Le terme de crise a été tellement galvaudé depuis les années 70 que certains ont du mal à croire encore au loup. Pourtant, de par le monde, dans les pays émergents comme dans les plus anciennement développés, la prise de conscience d’un changement de monde est bien là et il serait illusoire de penser que cela n’aura pas de conséquence sur le fonctionnement concret des entreprises et son management. Parmi les facettes, pas toutes encore prévisibles, des bouleversements en cours, trois crises au moins méritent d’être soulignées. La première est économique : dans des marchés saturés et peu solvables, les entreprises vont devoir être encore plus efficaces et productives. La seconde est sociétale : l’entreprise doit rendre des comptes à la société qui lui demande non seulement de la valeur ajoutée mais encore, une exemplarité que les autres institutions ne sont pas forcément capables d’assumer. En matière d’environnement, de diversité, d’éducation, voire d’arts et d’aménagement, les entreprises deviennent des acteurs dont on ne cesse d’accroître la responsabilité. La crise est enfin morale car elle concerne les manières de se comporter dans une organisation, de travailler ensemble pour produire un résultat, quand les nécessités de la coopération se confrontent à un fort individualisme ambiant.

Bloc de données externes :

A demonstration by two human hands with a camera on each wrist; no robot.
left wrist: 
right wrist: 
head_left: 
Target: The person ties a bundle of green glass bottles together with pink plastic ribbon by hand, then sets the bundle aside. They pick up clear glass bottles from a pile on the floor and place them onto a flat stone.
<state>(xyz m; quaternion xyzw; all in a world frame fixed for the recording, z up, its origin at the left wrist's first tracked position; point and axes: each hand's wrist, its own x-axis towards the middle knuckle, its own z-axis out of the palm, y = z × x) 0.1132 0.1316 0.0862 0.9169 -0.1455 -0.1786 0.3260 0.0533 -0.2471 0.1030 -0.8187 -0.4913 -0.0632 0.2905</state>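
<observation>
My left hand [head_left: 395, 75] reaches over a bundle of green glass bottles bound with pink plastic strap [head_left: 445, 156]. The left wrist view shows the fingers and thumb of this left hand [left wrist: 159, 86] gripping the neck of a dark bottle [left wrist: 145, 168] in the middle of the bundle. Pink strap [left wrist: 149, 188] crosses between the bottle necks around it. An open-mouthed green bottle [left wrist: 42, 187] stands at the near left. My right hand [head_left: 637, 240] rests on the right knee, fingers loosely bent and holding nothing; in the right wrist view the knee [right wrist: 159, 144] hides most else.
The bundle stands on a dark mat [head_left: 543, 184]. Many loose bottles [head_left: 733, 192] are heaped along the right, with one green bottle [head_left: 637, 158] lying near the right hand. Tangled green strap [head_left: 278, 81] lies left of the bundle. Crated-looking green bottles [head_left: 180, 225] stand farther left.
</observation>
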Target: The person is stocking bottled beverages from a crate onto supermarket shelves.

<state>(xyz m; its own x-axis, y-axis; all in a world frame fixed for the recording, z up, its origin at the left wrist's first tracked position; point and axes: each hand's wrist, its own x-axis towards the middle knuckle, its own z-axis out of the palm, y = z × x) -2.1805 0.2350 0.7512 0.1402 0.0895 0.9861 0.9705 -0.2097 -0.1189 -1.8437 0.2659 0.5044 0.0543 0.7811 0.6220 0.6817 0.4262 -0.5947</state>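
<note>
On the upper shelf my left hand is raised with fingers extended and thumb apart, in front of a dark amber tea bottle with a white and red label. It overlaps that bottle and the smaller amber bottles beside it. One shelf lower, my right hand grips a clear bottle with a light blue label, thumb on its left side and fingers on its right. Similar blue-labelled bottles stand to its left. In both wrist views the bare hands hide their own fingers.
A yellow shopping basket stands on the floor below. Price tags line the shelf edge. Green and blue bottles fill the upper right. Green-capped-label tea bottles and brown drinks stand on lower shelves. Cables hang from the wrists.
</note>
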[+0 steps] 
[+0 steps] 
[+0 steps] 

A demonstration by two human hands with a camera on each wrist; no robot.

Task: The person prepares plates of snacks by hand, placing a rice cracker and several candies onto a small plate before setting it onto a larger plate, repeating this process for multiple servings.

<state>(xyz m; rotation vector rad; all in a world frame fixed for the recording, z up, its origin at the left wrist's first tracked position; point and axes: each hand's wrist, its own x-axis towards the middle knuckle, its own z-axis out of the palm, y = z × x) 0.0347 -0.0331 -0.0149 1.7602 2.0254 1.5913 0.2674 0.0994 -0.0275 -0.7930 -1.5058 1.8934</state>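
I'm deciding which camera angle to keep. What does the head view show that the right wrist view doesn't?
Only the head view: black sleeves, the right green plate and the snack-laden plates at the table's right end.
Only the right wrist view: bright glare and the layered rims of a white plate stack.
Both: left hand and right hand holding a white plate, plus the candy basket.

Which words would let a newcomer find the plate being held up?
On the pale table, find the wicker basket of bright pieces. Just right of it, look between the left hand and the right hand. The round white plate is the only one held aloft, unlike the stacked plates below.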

Comme toujours les spécialistes cherchent des pistes, des voies nouvelles pour faire en sorte que le travail collectif soit performant. Dans les initiatives et les slogans, la priorité semble revenue au collectif sous ses différentes formes. La plupart des managers et des directeurs des ressources humaines suivent avec intérêt le développement des réseaux sociaux pour être certains de ne pas manquer le coche de la modernité qui les déconnecterait de la génération Z. Plus ou moins contraintes par le législateur ou les médias, les entreprises se dépêchent d’entamer quelques actions sur les seniors, les risques psychosociaux ou la diversité pour ne pas être prises à contre-pied par les pressions de la société ambiante. Enfin, le succès des travaux actuels sur la coopération1 est le signe de la volonté des spécialistes du management de croire que les comportements individuels ne seraient pas seulement mus par l’intérêt individuel qui a conduit aux crises que l’on connaît. Cette refondation anthropologique repose sur au moins trois notions, celle du collectif, de la proximité et de la coopération.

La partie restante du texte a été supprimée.